Repeat the listing below in full and exactly. Pictures are to be omitted.

• Given data
........

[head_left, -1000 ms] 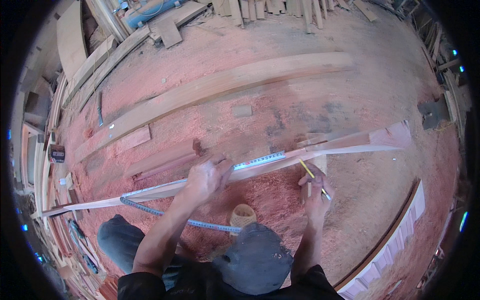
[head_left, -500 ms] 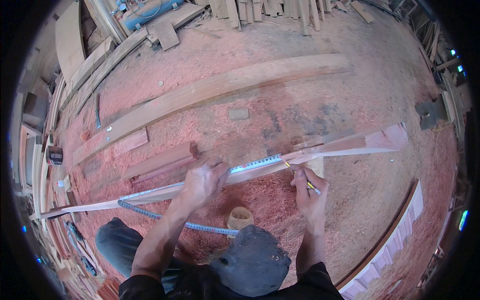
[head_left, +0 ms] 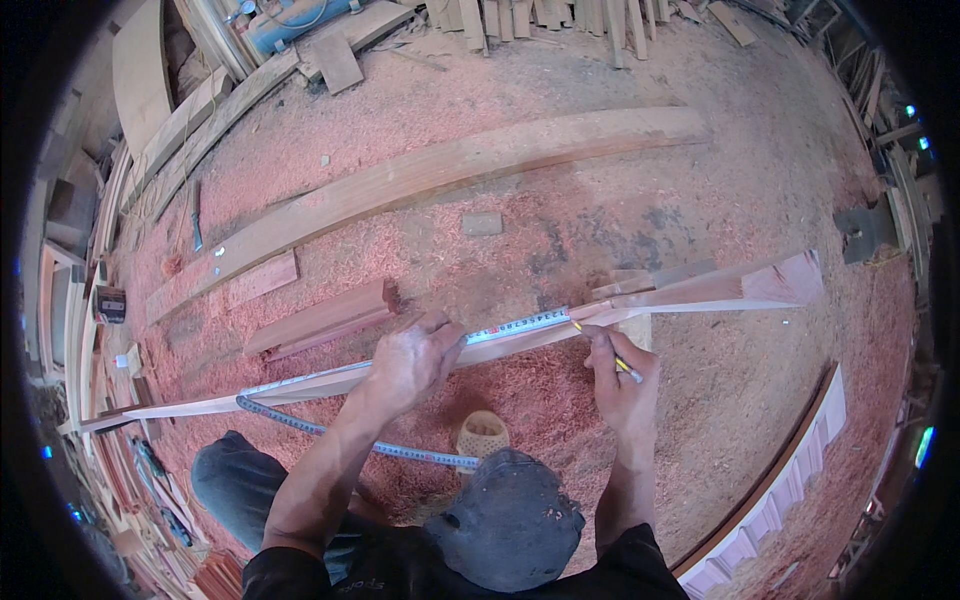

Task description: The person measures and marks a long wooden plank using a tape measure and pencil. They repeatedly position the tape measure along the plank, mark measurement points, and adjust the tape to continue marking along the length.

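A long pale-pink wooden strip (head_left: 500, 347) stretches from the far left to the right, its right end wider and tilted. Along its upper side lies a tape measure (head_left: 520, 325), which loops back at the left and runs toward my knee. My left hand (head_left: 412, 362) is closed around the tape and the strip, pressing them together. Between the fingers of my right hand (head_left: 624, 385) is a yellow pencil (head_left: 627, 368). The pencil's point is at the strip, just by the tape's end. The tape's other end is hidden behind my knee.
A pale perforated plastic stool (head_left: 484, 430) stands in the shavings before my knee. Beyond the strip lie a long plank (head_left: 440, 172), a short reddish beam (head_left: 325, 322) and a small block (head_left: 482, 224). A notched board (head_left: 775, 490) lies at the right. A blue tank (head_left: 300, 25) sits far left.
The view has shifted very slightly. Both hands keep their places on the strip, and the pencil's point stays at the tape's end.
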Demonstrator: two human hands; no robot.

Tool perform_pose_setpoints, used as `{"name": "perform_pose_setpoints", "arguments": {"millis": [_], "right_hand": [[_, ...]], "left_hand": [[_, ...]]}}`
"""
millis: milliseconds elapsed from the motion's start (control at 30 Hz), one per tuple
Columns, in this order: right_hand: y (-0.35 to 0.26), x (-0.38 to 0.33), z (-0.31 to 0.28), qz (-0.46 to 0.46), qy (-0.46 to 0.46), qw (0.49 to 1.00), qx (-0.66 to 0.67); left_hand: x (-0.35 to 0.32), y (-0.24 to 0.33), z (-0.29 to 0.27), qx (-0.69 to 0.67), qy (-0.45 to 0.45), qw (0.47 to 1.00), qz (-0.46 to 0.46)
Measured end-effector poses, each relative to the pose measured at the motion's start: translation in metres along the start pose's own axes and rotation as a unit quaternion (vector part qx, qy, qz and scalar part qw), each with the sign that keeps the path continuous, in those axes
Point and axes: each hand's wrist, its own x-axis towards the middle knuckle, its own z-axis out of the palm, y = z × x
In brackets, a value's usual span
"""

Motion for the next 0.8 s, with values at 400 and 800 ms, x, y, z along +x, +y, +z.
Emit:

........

• Answer to the problem
[head_left, -1000 ms] 
[head_left, -500 ms] 
[head_left, +0 ms] 

Task description: The person measures and marks a long wooden plank using a tape measure and pencil. They repeatedly position the tape measure along the plank, mark measurement points, and adjust the tape to continue marking along the length.

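A long pale-pink wooden strip (head_left: 500, 347) stretches from the far left to the right, its right end wider and tilted. Along its upper side lies a tape measure (head_left: 520, 325), which loops back at the left and runs toward my knee. My left hand (head_left: 412, 362) is closed around the tape and the strip, pressing them together. Between the fingers of my right hand (head_left: 624, 385) is a yellow pencil (head_left: 627, 368). The pencil's point is at the strip, just by the tape's end. The tape's other end is hidden behind my knee.
A pale perforated plastic stool (head_left: 484, 430) stands in the shavings before my knee. Beyond the strip lie a long plank (head_left: 440, 172), a short reddish beam (head_left: 325, 322) and a small block (head_left: 482, 224). A notched board (head_left: 775, 490) lies at the right. A blue tank (head_left: 300, 25) sits far left.
The view has shifted very slightly. Both hands keep their places on the strip, and the pencil's point stays at the tape's end.
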Demonstrator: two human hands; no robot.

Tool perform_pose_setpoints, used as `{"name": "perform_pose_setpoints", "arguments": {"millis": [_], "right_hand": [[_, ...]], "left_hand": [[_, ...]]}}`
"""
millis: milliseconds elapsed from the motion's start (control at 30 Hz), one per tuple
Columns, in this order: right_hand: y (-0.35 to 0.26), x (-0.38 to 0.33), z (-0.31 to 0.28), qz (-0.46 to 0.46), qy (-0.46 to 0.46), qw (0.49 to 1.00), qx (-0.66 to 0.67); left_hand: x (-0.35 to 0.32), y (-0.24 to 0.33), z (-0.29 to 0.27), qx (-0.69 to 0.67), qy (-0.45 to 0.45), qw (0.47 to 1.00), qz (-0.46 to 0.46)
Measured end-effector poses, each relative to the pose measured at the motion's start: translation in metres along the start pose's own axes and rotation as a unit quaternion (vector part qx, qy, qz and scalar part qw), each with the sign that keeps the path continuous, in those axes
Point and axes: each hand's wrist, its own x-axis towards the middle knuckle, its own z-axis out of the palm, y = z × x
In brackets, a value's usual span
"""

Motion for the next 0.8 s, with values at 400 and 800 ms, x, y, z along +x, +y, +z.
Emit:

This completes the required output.